In aviation you do need to be concerned with thunderstorms, wind shear, ingesting rain and hail at low altitudes, and one 747 was once blinded by ash from a volcano. But all commercial airliners have weather radar now and they have had regular radar for some time. They generally know what's around them at all times and with TCAS, the planes can communicate with one another and steer away from each other if both planes have the system and are in danger of collision. I think all airliners have TCAS at this point. It's been around 25 years at least.
On the ground there are all sorts of objects that can confuse an auto driving system. There are other drivers who are poorly trained, could be high on something, or just aren't paying attention. Then there are various animals that can "appear" out of nowhere, including humans. Weather at ground level can have much worse visibility and can confuse sensors much more easily than aircraft sensors. The radar suite on an airliner is probably never going to get caked with snow, but Bjorn Nyland found that snow buildup on the nose of a Tesla was common and it tended to blind the radar.
Ground transport are also more prone to bad actors messing with them either for pranks or for more nefarious purposes. Imagine crowded streets like Manhattan with most cars automated. A few people with balloons filled with paint could paralyze traffic for many blocks in all directions. Less obvious tricks would be to set up transmitters that jam radar/lidar.

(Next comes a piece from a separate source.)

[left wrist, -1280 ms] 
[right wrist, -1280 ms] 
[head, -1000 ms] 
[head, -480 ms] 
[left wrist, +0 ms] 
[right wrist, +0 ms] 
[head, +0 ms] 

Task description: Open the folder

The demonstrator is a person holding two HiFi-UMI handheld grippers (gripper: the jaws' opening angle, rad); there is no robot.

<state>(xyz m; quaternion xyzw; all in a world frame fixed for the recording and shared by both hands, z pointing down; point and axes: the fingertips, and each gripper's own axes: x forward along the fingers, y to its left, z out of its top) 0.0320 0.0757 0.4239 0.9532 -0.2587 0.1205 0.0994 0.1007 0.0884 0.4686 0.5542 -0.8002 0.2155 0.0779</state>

Another question I don't think anybody has answered is how will cars manage in an electronic soup of other radar or lidar units operating around them, especially in a place like Manhattan where stray signals will be bouncing off the buildings.
These are just the things that occurred to me sitting here writing this. I've thought of many more that I have now forgotten. When I'm out driving I go into software design mode and think about how I would tackle this or that problem. If I had written them down, I would have a pretty staggering list at this point. I have worked on some relatively complex embedded systems, but the complexity of automated driving is staggering to contemplate.